Jullian Angel 4Tes premiers disques sont sortis chez Another Record. En 2010, ce sont les Disques Normal qui ont sorti ton disque acoustique. Ils sortent ce nouvel album aussi. Comment s’est passée ta rencontre avec Les Disques Normal ?

On suivait le parcours de chacun depuis quelques temps déjà, il y avait des affinités évidentes. Et je ne me voyais pas promouvoir seul ces 2 disques (que j’ai auto-produits par ailleurs), donc la collaboration avec Les Disques Normal est vraiment intervenue au bon moment.

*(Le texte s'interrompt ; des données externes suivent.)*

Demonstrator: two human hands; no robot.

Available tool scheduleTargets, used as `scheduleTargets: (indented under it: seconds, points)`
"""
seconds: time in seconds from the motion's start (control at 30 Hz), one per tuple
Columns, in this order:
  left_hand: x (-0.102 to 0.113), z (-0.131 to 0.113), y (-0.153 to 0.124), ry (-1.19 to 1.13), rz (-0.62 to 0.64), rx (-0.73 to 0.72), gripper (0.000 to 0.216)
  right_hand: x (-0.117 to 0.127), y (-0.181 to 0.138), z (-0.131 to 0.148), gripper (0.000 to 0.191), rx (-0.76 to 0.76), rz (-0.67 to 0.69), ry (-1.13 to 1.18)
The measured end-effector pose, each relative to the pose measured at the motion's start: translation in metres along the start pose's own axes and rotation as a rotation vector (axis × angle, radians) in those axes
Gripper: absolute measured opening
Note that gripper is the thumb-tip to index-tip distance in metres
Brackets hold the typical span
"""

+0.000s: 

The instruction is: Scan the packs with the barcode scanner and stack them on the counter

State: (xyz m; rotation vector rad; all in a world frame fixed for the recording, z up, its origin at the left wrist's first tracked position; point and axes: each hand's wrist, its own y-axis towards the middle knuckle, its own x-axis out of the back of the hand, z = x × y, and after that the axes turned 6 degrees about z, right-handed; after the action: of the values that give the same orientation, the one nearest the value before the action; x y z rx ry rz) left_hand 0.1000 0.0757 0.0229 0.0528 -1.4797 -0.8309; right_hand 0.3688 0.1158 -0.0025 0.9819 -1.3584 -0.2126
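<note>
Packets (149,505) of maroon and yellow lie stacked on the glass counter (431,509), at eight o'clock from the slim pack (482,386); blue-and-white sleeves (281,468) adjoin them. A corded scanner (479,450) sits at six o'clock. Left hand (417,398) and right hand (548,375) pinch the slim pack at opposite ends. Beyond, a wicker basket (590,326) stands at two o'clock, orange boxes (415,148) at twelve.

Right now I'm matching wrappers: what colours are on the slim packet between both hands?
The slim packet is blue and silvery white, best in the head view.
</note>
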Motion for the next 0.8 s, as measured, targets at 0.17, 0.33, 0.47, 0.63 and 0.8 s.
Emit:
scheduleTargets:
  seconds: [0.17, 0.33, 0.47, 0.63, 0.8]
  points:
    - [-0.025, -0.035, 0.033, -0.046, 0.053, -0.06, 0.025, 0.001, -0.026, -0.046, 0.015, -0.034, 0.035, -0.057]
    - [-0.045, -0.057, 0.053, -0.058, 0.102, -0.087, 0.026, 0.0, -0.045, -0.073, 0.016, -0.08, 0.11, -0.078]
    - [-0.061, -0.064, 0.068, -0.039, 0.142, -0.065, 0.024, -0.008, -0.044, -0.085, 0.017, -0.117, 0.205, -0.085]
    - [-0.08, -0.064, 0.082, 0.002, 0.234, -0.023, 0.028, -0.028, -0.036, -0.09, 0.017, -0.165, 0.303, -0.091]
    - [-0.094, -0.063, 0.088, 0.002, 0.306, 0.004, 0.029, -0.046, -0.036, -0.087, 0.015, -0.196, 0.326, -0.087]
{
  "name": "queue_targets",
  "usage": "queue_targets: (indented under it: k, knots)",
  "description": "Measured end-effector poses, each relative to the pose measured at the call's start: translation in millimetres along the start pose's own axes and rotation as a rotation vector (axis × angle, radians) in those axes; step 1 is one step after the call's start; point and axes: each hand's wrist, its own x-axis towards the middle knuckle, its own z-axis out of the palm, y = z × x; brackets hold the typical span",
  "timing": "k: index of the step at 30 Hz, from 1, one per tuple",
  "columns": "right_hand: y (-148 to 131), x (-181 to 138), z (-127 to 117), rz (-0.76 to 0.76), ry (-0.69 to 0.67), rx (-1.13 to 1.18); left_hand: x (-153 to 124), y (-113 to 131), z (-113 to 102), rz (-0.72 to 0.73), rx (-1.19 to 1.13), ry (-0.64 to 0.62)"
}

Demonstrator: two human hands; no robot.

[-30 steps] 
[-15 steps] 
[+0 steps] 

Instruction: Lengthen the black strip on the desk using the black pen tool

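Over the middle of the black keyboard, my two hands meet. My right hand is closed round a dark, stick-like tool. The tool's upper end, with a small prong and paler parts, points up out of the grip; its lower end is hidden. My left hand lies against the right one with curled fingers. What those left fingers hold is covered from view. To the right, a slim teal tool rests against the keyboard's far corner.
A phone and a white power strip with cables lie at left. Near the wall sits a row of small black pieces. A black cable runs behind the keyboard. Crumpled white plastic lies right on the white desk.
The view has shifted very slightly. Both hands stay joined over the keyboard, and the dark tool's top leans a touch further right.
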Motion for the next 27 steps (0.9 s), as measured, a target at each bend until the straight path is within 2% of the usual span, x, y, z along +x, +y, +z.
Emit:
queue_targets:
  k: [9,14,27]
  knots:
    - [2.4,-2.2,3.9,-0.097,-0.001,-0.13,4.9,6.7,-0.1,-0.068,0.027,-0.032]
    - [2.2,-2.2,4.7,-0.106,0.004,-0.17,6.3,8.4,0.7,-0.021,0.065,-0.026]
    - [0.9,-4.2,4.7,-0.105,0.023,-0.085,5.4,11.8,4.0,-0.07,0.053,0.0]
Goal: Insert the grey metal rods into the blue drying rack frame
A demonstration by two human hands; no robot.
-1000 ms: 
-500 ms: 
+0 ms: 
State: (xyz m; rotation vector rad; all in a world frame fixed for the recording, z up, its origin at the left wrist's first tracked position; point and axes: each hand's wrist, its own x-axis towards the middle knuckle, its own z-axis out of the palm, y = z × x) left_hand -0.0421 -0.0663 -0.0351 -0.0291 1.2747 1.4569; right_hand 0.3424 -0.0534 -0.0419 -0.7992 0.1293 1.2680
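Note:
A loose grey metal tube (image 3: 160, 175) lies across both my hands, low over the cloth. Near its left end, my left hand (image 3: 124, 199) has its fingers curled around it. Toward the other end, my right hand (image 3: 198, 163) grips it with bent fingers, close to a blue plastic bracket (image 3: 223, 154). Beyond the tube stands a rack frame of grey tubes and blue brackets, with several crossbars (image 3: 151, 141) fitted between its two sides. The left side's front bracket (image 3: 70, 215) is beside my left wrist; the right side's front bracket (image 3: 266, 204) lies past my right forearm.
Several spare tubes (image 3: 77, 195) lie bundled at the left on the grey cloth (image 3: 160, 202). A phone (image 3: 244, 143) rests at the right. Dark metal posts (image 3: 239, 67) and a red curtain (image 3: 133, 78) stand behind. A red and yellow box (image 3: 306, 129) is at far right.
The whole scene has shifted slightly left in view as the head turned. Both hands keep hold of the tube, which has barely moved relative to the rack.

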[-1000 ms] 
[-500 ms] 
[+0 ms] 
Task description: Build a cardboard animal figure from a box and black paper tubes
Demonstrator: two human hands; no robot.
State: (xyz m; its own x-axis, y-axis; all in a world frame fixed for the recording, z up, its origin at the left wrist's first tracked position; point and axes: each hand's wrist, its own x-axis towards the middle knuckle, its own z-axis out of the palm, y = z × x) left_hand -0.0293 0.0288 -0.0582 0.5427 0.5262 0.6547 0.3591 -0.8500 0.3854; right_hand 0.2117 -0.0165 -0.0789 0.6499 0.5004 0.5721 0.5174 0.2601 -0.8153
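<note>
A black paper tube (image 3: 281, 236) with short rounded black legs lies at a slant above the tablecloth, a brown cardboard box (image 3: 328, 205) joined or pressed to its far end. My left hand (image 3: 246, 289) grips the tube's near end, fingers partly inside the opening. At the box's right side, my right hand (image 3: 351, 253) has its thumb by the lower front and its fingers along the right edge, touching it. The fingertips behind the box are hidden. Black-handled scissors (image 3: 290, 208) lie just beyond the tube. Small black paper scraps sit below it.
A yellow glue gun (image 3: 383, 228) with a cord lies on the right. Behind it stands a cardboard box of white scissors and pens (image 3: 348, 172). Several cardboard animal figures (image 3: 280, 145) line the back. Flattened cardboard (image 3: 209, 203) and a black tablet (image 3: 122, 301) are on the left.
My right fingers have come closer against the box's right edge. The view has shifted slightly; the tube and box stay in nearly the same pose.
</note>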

Tu disais être assez angoissé à l’idée d’envoyer ton enregistrement au mastering. Finalement, c’est Bruno Green qui a masterisé ton album. Pourquoi ce choix ? Tu étais rassuré à l’idée que ce soit lui qui s’en occupe ?

Le label m’avait soufflé quelques noms pour le mastering. Bruno Green a répondu très spontanément, et ça s’est fait assez naturellement. Je savais peu de choses sur sa propre carrière d’artiste-producteur en fait ; j’ai été rassuré par le résultat obtenu, plus que par un nom ou une certaine caution artistique. Il fallait une oreille adaptée à ce type d’enregistrement plutôt minimaliste, avec un traitement sonore discret, mais essentiel.

Pour finir, quels sont tes projets à venir ?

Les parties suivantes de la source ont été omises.